Determining racial categories seemed to be the goal of racial formation, however through the article by Michael Omni and Howard Winant I discovered that this was not the case. At first racial formation put identities with certain races, however it turned into putting certain races in certain social classes. There were of course the "whites" who were seen as the working class, and then everyone else ("other"), for example "blacks," who evolved into the lower class or in other words slaves. The ideas of culture and religion were passed over for skin color. Character had no impact on a person's identity, and the objective of racial formation was forgotten. The article mentions the suffering brought on through the racially prejudiced use of racial formation, and in the novel China Men there are examples of this misuse of racial formation.

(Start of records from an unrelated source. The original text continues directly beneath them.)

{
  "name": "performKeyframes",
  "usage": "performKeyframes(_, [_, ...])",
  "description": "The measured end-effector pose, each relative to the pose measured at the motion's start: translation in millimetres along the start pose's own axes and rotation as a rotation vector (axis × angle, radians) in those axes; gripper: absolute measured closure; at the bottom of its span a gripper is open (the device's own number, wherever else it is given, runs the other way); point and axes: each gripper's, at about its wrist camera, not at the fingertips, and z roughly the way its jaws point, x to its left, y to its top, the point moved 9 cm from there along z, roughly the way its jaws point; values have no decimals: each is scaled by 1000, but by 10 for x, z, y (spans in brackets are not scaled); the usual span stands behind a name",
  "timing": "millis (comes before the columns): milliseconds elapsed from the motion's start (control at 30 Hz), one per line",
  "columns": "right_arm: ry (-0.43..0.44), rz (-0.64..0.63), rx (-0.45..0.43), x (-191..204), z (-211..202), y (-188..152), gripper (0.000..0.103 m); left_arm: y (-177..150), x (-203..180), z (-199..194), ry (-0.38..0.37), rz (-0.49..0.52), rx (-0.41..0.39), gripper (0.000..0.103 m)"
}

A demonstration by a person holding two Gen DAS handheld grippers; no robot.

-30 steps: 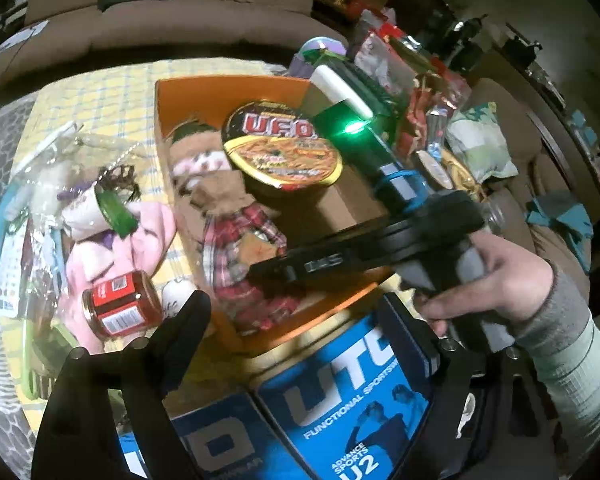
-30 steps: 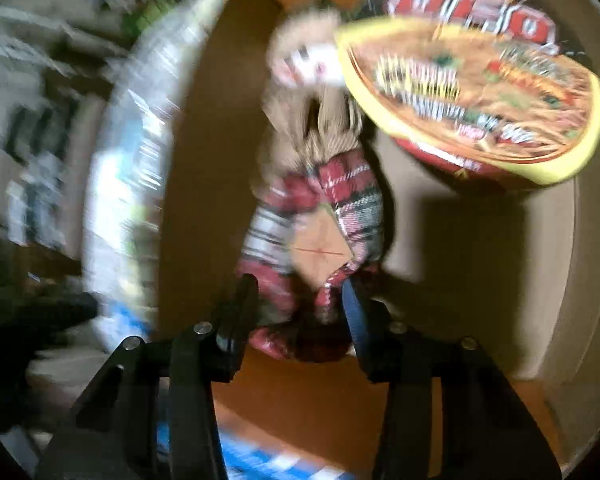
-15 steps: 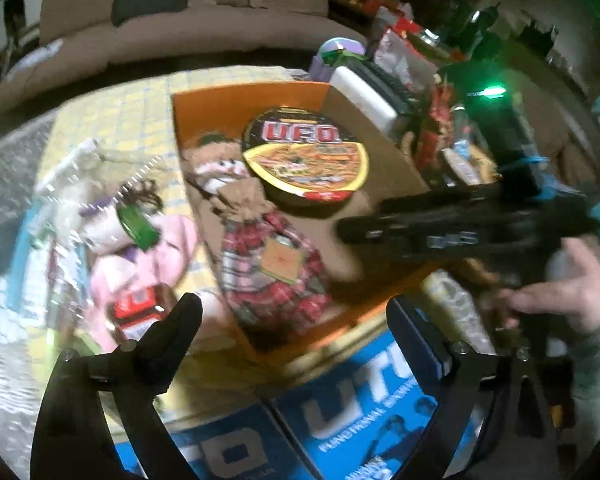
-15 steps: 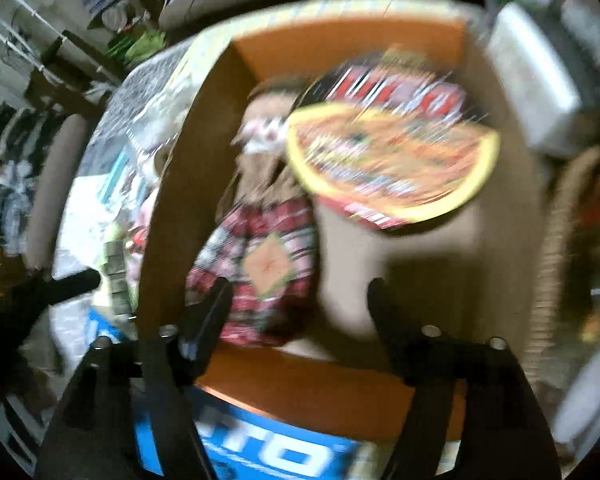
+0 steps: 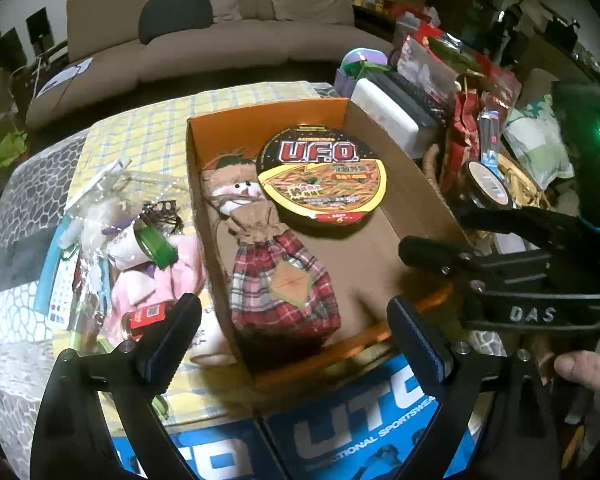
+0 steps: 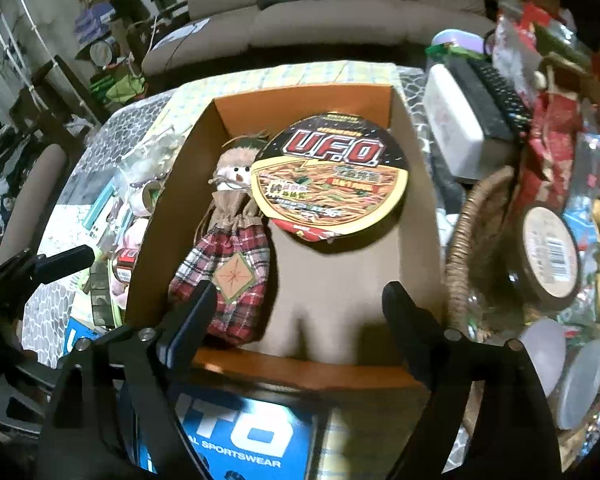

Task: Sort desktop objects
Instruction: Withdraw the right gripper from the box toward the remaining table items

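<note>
Inside the orange cardboard box (image 5: 400, 200) on the tabletop (image 5: 140, 136): plaid-dressed rag doll (image 5: 276, 264) along the left wall, U.F.O. noodle bowl (image 5: 322, 178) at the far right, touching the doll's head. Left gripper (image 5: 294, 330) spread wide above the box's near edge, empty. Right gripper (image 6: 300, 312) opening over the near wall, nothing between the jaws, doll's skirt just beside its left finger (image 6: 188, 320).

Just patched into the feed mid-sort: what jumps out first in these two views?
The orange cardboard box in the middle, holding a round U.F.O. noodle bowl toward its far end and a plaid-skirted scarecrow doll lying along its left side. The right tongs are opening, empty, above the box's near edge. To the box's left, a clutter of small items, including a pink plush.
</note>
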Motion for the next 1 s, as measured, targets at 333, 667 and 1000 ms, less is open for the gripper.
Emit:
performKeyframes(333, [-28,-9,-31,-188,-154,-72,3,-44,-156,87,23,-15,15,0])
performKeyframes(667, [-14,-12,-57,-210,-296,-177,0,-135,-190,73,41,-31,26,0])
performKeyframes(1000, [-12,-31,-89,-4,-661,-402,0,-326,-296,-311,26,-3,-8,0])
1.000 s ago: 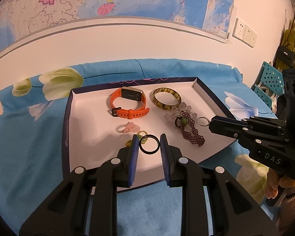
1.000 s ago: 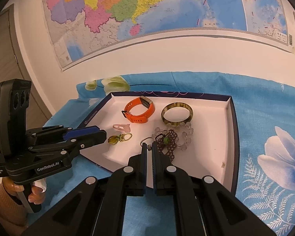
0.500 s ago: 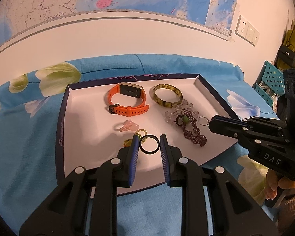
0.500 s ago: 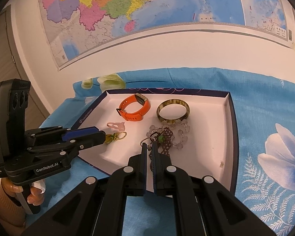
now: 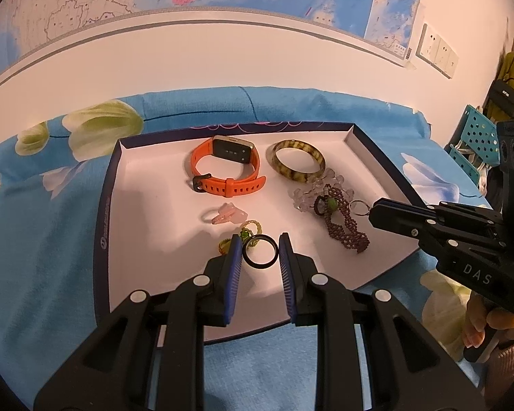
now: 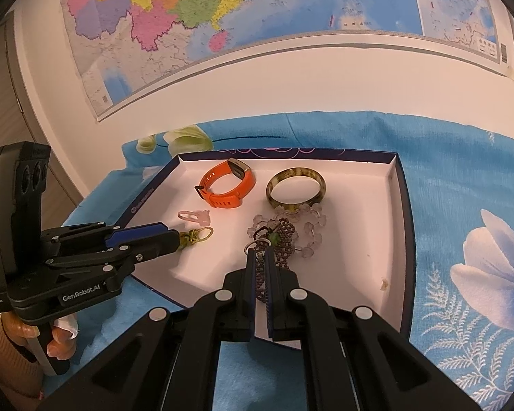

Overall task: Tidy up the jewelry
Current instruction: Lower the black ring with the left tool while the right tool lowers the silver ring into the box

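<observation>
left gripper (image 5: 260,257) fingers clamping | right gripper (image 6: 261,263) fingers pinched together

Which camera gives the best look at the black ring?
The left wrist view: the black ring sits whole between the left gripper's blue pads, over the tray. In the right wrist view that gripper's body hides it.

Taking the tray (image 5: 108,202) as landmark, bare floor is seen along its left side and its near edge, where a gripper could be lowered. Its far half is blocked by the orange watch (image 5: 228,167) and the mottled bangle (image 5: 298,160), set side by side. Its right-centre is crowded by clear beads (image 6: 308,222) and a dark beaded strand (image 5: 346,229). A pink ring (image 5: 222,215) and a yellow-green charm (image 6: 198,234) lie mid-tray. Its raised rim must be cleared on every side
</observation>
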`<state>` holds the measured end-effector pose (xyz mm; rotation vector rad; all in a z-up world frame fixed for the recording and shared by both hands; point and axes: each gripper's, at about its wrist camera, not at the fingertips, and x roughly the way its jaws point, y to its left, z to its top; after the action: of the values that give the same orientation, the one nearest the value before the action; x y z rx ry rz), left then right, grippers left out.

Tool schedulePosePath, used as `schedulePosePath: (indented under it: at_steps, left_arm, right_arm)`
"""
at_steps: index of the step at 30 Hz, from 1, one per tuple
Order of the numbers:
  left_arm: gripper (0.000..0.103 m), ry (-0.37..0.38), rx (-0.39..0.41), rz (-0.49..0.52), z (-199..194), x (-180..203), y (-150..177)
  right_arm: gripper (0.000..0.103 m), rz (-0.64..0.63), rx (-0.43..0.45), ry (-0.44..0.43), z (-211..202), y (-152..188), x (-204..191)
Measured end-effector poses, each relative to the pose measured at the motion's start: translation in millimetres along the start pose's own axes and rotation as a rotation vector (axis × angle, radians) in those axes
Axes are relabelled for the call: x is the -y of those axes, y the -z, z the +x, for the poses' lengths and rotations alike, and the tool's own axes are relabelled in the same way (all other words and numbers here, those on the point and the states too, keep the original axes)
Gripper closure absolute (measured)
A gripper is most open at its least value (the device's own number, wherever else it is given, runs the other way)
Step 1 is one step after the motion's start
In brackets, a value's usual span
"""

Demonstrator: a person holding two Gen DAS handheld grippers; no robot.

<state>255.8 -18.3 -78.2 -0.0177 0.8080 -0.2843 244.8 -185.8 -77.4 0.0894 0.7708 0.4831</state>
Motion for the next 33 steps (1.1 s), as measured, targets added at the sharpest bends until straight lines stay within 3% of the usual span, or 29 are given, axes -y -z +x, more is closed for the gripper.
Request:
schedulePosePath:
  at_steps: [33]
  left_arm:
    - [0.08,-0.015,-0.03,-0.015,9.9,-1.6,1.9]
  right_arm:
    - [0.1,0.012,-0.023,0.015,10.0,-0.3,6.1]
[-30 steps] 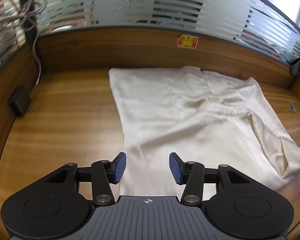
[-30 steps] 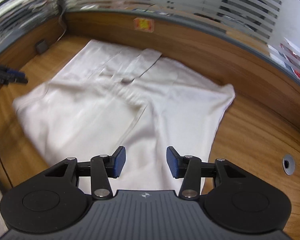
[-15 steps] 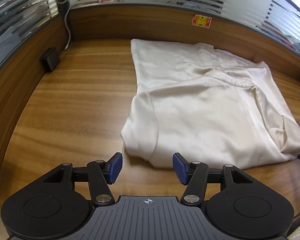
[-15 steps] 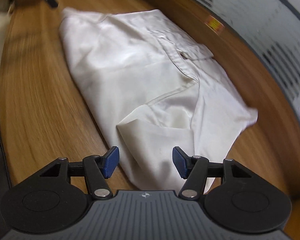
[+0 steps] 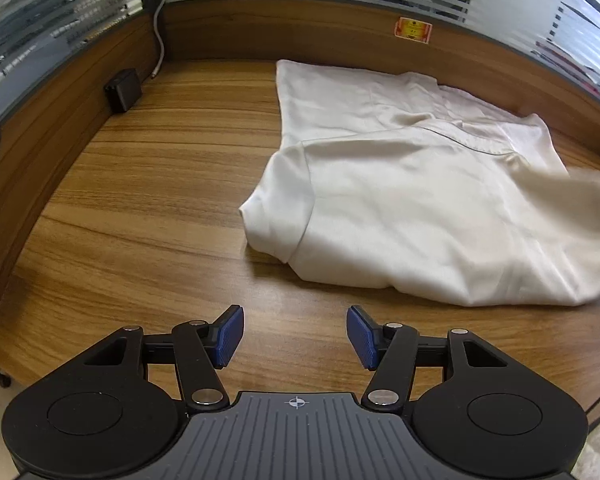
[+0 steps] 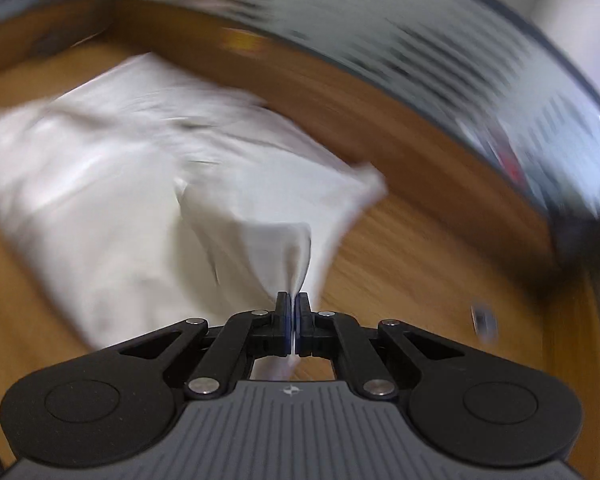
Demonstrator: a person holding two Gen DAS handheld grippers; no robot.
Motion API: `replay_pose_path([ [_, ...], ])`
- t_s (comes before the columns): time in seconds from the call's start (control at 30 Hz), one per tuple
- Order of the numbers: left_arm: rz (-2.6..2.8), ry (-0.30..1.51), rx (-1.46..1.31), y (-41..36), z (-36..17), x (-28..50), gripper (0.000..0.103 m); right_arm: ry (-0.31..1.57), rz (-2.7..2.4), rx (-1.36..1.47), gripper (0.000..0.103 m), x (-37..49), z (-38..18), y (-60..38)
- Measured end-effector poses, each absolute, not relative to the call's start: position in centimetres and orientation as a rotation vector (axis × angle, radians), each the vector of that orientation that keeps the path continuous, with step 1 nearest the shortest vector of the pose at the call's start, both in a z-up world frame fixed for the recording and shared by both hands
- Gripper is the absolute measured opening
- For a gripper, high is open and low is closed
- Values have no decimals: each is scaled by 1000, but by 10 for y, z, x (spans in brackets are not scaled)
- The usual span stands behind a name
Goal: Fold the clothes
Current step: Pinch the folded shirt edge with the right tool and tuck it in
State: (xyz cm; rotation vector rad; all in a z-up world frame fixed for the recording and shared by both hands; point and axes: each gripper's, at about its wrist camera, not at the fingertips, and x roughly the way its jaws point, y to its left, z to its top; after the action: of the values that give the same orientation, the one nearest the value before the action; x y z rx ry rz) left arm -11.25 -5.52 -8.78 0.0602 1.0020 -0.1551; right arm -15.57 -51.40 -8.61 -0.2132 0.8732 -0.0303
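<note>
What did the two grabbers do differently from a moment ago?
The right gripper snapped shut on a corner of the white garment, pinching and lifting the cloth; before, its fingers were open above it. The left gripper backed off the garment and now sits over bare desk, open and empty. The garment stays on the desk.

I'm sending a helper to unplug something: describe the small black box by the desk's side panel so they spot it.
Start at the wooden desk and follow its left side panel toward the far corner. The small black box sits against that panel, just short of the dangling white cable; it is the only dark, squarish thing there.
</note>
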Motion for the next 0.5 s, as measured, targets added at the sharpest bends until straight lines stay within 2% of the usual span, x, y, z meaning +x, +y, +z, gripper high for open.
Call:
replay_pose_path([
  [0.13, -171, 1004, 42, -46, -92, -95, 60, 1012, -145, 122, 6, -144, -99, -564],
  [0.17, -174, 1006, 28, -42, -93, -90, 60, 1015, -171, 176, 11, -146, -101, -570],
  [0.2, -177, 1005, 12, -38, -95, -84, 60, 1006, -204, 210, 28, -150, -101, -574],
  [0.23, -171, 1005, -3, -34, -96, -80, 60, 996, -227, 231, 39, -154, -100, -577],
  [0.4, -117, 1012, -141, -10, -104, -56, 60, 976, -275, 310, 48, -175, -96, -582],
  [0.5, -120, 1010, -218, -2, -108, -44, 60, 989, -287, 363, 48, -185, -103, -582],
])
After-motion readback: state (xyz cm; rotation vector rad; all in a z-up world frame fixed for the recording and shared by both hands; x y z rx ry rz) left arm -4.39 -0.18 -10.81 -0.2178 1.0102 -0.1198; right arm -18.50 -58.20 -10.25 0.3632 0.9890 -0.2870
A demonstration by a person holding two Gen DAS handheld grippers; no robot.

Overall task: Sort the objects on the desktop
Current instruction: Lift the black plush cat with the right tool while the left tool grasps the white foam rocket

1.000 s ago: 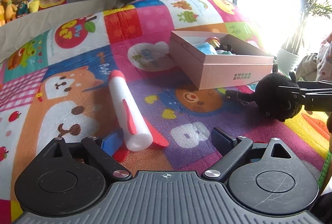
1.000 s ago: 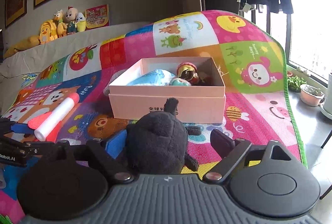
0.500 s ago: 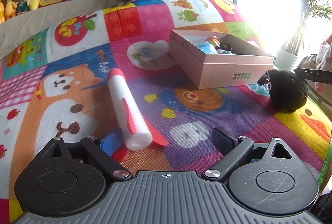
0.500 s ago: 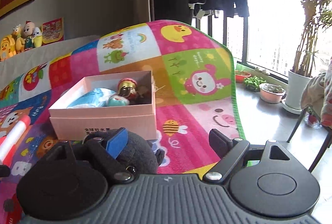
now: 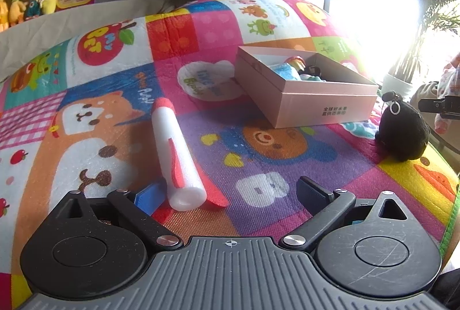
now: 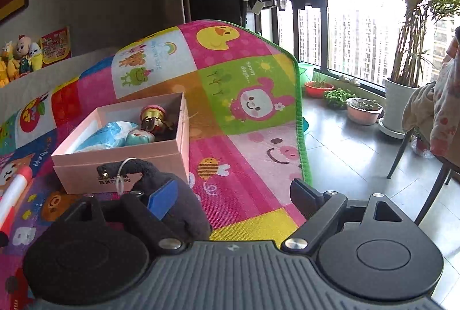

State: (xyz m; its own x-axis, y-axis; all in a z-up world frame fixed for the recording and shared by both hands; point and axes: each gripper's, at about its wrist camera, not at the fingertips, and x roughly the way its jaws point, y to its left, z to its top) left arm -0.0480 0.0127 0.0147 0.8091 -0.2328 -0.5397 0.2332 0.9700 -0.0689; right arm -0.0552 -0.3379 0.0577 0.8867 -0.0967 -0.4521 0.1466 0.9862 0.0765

In the middle of page 102, there is a good example of racial prejudice. It starts with the "demons" short-changing Bak Goong. The "demons" find excuses to cut Goong's pay, and gets away with it because of their "white" social status. Naturally Goong complains, but it gets him nowhere due to the fact that he falls under the "other" social category. This piece continues with the "demons" finding ways to cut their workers' pay by any means possible. Things such as broken equipment and workers being sick are usually things the owners have to account for, but because of the misuse of racial formation, the "demons" account for their losses by reducing the pay their workers. "White" supremacy allows the "demons" to treat their workers, who of course fall under the "other" category, as unjustly as they please.
Between pages 139-140 we see racial prejudice once again. When a pay raise is brought forth by the "demons" some workers show there excitement...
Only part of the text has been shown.